PROMPT: Every line below from the one with "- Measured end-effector" through the one with "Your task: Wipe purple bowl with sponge" is to be repeated exactly, with no picture among them.

Segment Start: SUPPLIED DATA

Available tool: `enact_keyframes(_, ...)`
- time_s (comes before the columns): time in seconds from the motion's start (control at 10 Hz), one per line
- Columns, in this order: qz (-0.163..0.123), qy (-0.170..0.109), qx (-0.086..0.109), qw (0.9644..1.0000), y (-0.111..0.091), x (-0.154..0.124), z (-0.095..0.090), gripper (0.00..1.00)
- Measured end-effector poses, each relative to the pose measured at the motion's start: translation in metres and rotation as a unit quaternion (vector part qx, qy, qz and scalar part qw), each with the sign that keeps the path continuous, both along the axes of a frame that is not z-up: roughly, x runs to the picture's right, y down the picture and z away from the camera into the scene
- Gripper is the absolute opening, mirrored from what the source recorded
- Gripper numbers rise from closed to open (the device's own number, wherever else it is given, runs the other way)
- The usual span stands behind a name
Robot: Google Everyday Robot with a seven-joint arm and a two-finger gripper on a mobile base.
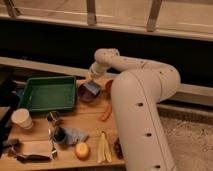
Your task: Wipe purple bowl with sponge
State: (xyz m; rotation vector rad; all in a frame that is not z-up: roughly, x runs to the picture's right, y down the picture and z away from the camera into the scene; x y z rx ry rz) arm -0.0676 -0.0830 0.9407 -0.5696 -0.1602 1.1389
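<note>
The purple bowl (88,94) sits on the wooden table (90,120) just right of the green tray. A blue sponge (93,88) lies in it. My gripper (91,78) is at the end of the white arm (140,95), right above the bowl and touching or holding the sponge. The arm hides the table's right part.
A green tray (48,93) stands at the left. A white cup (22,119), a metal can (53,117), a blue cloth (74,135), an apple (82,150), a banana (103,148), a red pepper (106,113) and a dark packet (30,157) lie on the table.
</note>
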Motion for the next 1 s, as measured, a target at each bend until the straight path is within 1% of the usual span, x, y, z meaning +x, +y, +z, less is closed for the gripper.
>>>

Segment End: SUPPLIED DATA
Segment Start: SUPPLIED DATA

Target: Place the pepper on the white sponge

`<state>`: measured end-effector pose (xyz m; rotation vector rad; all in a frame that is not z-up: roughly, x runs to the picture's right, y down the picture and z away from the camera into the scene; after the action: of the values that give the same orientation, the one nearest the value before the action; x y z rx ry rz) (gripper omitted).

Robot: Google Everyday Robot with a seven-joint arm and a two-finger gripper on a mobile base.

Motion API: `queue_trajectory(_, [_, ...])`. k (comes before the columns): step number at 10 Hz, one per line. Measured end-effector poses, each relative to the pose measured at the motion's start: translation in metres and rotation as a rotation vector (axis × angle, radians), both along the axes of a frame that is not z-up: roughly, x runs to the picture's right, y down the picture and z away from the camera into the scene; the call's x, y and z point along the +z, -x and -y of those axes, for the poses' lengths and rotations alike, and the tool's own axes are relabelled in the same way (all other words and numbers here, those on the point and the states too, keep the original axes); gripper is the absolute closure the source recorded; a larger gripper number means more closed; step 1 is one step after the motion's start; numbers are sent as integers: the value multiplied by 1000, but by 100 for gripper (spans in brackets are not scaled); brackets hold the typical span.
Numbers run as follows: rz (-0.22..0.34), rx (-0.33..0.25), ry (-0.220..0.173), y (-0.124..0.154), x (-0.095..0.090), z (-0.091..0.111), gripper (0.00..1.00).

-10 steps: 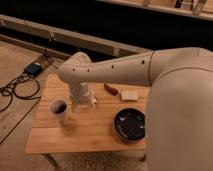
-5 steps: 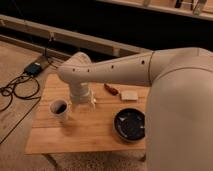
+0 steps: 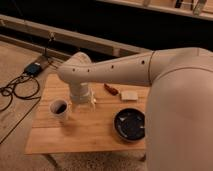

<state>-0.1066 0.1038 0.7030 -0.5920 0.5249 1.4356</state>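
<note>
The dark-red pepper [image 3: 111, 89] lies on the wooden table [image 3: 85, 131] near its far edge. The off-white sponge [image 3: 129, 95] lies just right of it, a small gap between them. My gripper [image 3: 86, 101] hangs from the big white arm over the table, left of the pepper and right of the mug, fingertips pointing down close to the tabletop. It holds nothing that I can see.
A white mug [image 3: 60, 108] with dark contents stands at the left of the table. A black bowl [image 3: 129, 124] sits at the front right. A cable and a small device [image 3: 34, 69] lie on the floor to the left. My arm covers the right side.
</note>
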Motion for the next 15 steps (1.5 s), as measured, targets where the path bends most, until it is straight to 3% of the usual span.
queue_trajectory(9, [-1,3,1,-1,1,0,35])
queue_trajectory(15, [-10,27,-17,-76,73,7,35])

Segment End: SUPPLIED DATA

OUTPUT OF THE EXERCISE:
- Measured end-effector poses, each relative to the pose measured at the motion's start: translation in metres and rotation as a unit quaternion (vector part qx, qy, qz and scalar part qw), each with the sign that keeps the path continuous, both along the axes of a frame that is not z-up: roughly, x runs to the picture's right, y down the picture and z away from the camera into the scene
- Gripper is the absolute opening, mirrored from what the source recorded
- Gripper numbers rise from closed to open (the device's own number, wherever else it is given, runs the other way)
- The usual span stands behind a name
Robot: Google Everyday Robot with a seven-joint arm and a two-finger gripper on a mobile base.
Your task: Wipe purple bowl with sponge

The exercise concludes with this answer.